● Problem:
Exact copy, no pictures: take the lines of the listing below from the first through the one containing "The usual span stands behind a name".

● Data below:
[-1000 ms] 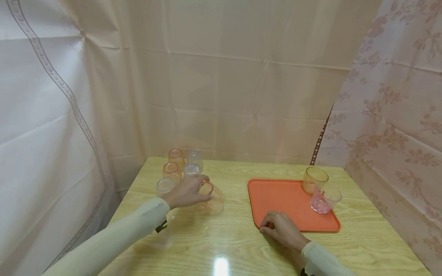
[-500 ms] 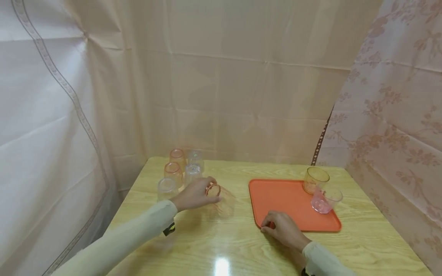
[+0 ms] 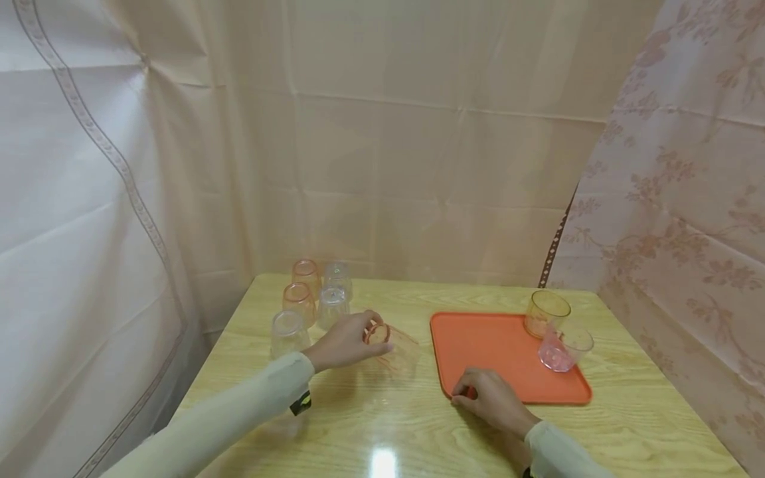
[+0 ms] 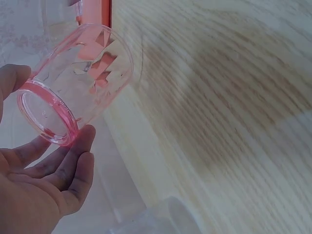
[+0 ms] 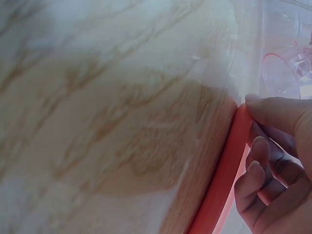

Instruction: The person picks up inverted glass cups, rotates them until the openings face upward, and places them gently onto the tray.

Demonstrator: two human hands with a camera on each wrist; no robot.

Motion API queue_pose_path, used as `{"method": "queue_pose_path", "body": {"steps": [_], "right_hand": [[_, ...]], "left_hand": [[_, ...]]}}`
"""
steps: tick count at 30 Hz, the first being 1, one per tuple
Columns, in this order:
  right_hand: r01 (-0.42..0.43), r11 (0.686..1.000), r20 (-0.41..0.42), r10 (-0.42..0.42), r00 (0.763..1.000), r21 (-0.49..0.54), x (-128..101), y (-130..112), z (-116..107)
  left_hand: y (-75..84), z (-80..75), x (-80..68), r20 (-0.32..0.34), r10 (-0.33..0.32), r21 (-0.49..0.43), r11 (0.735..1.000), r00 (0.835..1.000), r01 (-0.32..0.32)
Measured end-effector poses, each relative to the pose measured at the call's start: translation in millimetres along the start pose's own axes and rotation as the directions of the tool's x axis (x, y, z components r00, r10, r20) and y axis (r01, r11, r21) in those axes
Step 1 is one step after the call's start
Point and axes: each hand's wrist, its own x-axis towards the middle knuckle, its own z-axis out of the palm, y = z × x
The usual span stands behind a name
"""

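Wooden counter (image 3: 382,425) under our hands: left (image 3: 345,342) gripping a tilted pink-rimmed cup (image 3: 394,350), right (image 3: 491,400) pinching the orange tray's (image 3: 496,345) corner

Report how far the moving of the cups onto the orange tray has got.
Done: two cups stand on the orange tray, an amber cup and a pink cup. In hand: the left hand holds a pink-rimmed clear cup tilted above the table, short of the tray, while the right hand grips the tray's near edge. Left: five upturned cups remain grouped at the table's far left.
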Motion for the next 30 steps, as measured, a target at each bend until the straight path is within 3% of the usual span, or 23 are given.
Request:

● Answer to this problem:
[-1000 ms] 
[-500 ms] 
[+0 ms] 
[+0 ms] 
[+0 ms] 

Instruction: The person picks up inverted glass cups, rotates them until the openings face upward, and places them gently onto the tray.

Demonstrator: two human hands with a camera on each wrist; no robot.

Motion API queue_pose_path, used as `{"method": "queue_pose_path", "body": {"steps": [_], "right_hand": [[_, ...]], "left_hand": [[_, ...]]}}`
"""
steps: tick count at 30 Hz, the first being 1, one per tuple
Columns, in this order:
  right_hand: r01 (-0.42..0.43), r11 (0.686..1.000), r20 (-0.41..0.42), r10 (-0.42..0.42), r00 (0.763..1.000), r21 (-0.49..0.54), x (-128..101), y (-130..112), z (-116..107)
  left_hand: y (-75..84), z (-80..75), x (-80..68), r20 (-0.32..0.34), r10 (-0.33..0.32), r21 (-0.49..0.43), r11 (0.735..1.000), r00 (0.835..1.000), r01 (-0.32..0.32)
Measured end-effector poses, each relative to the pose measured at the call's start: translation in millimetres along the start pose's own axes and rotation as the directions of the tool's x axis (x, y, z components r00, r10, r20) and y axis (r01, r11, r21) in those axes
Step 1 is one step after the call's start
Point and axes: each hand's wrist, its own x-axis towards the middle knuckle, its own z-axis out of the palm, y = z × x
The usual span stands behind a name

The exercise requires no additional content.